Le gouvernement tunisien vient de prendre deux grandes mesures : ouvrir les noms de domaines génériques et baisser les frais d’enregistrement. La Tunisie entend relancer sa politique sur les nouvelles technologies.

Finie la terminaison  » .tn « , le ministère des Technologies de la Communication a donné son accord pour que les fournisseurs de services Internet tunisiens hébergent des sites Web portant des noms de domaines génériques de type « .com « , « .net « , « .org « , etc.  » Les personnes physiques ou morales tunisiennes peuvent désormais acquérir des noms de domaines auprès des bureaux internationaux accrédités à l’échelle internationale pour l’enregistrement des noms de domaine génériques et de choisir de les héberger en Tunisie chez l’un des fournisseurs de services Internet « , souligne l’Agence tunisienne de l’Internet (ATI ). En clair, le gouvernement tunisien revient sur sa décision de contrôler totalement la Toile en imposant la terminaison  » .tn « . Il a dû se résoudre à revoir sa stratégie car les sites web tunisiens, fuyant la censure, ont émigré vers des cieux moins répressifs.

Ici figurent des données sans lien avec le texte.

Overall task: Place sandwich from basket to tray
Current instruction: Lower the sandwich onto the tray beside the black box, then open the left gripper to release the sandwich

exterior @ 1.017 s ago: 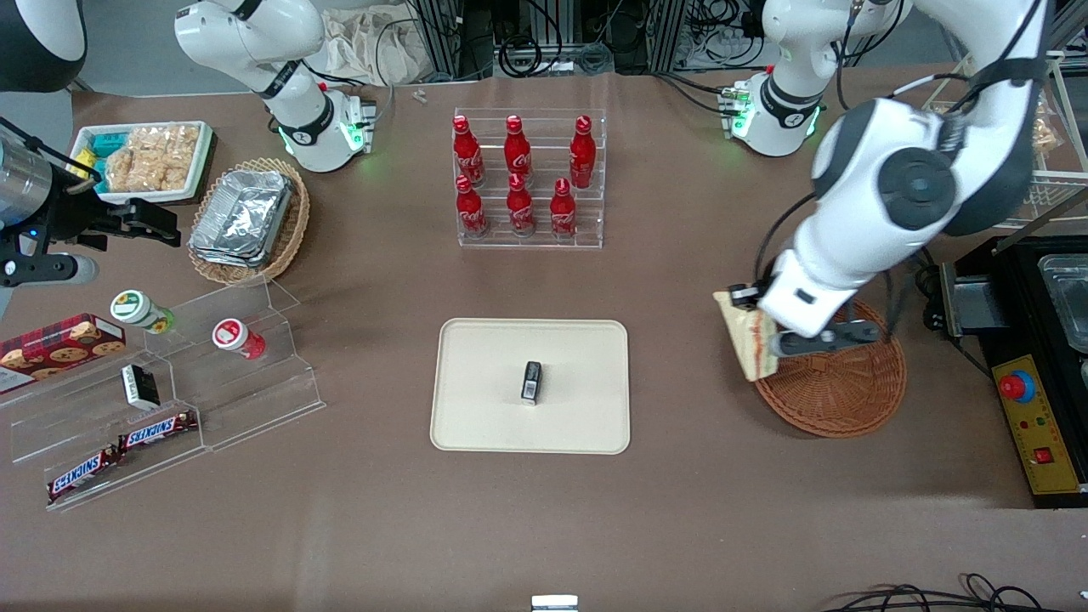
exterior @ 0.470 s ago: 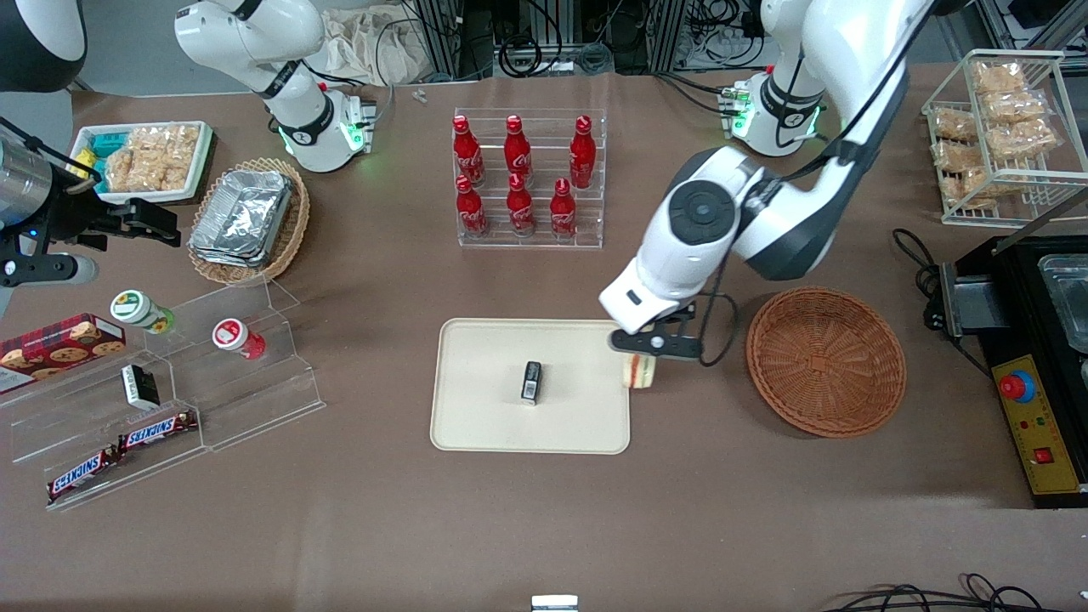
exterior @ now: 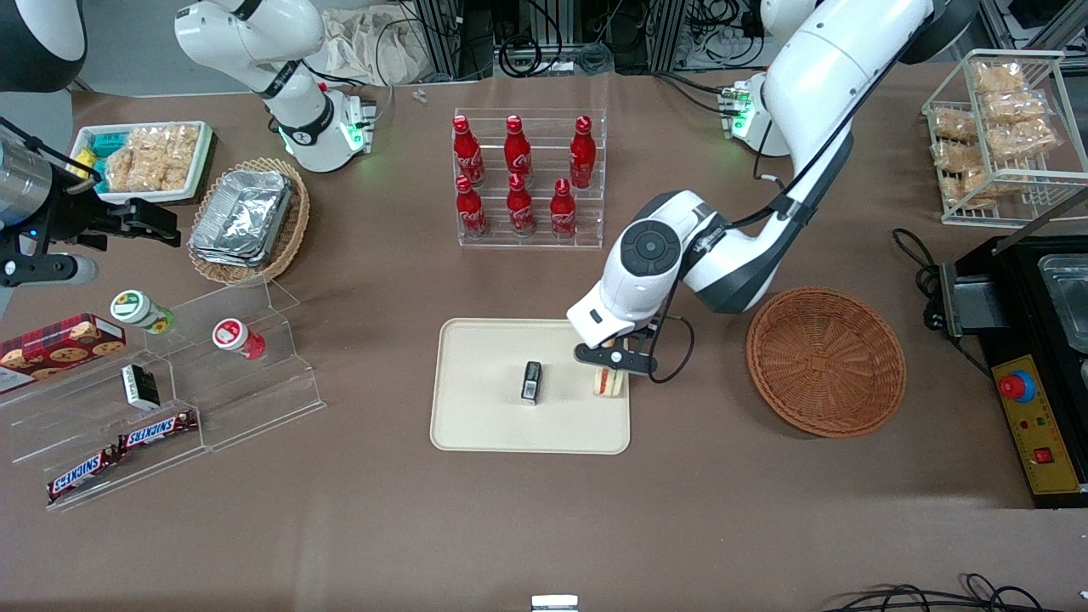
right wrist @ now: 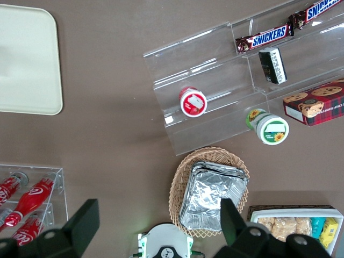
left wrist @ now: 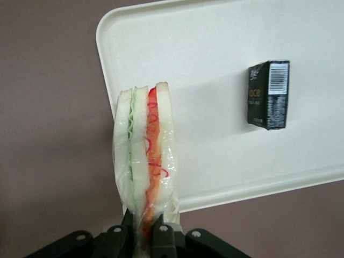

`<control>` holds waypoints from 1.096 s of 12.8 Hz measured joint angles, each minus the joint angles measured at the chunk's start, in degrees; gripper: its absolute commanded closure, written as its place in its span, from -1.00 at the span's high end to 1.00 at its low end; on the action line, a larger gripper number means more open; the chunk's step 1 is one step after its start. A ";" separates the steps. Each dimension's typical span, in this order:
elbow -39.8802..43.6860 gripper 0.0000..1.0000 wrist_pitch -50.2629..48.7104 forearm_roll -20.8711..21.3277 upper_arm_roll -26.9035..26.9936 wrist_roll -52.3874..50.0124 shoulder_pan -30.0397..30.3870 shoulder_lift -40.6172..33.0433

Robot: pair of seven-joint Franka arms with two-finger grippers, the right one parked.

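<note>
The gripper (exterior: 614,364) pinches the sandwich (exterior: 608,382) on its edge, so it hangs over the tray (exterior: 476,425), beside the small black packet (exterior: 531,381), ready to set down.

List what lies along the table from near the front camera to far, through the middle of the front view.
Cream tray, small black packet on it, then the rack of red cola bottles. The tool holds the sandwich over the tray's edge.

the gripper (exterior: 610,367) grips the upright wrapped sandwich (left wrist: 144,153) over the cream tray's (exterior: 484,425) edge nearest the basket (exterior: 824,361).
</note>
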 measured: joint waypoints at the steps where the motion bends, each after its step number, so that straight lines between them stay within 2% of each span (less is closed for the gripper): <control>1: 0.06 -1.00 0.76 0.45 0.05 -0.17 0.00 0.95; 3: 0.31 -1.00 2.14 0.69 0.13 -1.01 0.00 2.70; 4: 0.45 -0.81 2.65 1.05 0.18 -1.35 0.00 3.37; 5: 0.56 -0.47 2.97 2.07 0.21 -1.87 0.00 3.90; 6: 0.63 0.32 3.09 2.98 0.23 -2.51 0.00 4.28; 7: 0.66 0.88 3.15 3.24 0.24 -2.92 0.00 4.53; 8: 0.68 0.97 3.20 3.30 0.26 -3.14 0.01 4.64; 14: 1.84 0.98 2.84 3.34 0.37 -5.04 0.64 4.21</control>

Entre la censure et la promotion

 » Selon les chiffres fournis par le moteur de recherche Hahooa ( » Le voilà « , annuaire appartenant à Wanadoo, ndlr), plus de 1 300 sites tunisiens sont actuellement hébergés à l’étranger (…). En parallèle, la terminaison tunisienne ne compte que 550 sites selon un fournisseur d’accès tunisien « , remarque le quotidien gouvernemental La Presse. L’agence tunisienne d’Internet espère, en baissant les frais d’enregistrements à 42 dinars, faire revenir les sites expatriés.  » Ces frais d’enregistrement incluent les frais de déclaration, de réservation et de gestion du nom de domaine enregistré auprès de l’ATI ou à travers les fournisseurs de services Internet en Tunisie « , explique-t-on à l’agence publique.

Cette politique risque de montrer très vite ses limites. Car les encouragements financiers demeurent dérisoires, les noms de domaine en  » .tn  » coûtent toujours plus chers, et surtout les sites installés hors de Tunisie ont, pour la plupart, fait le choix du départ à cause de la politique répressive de l’information.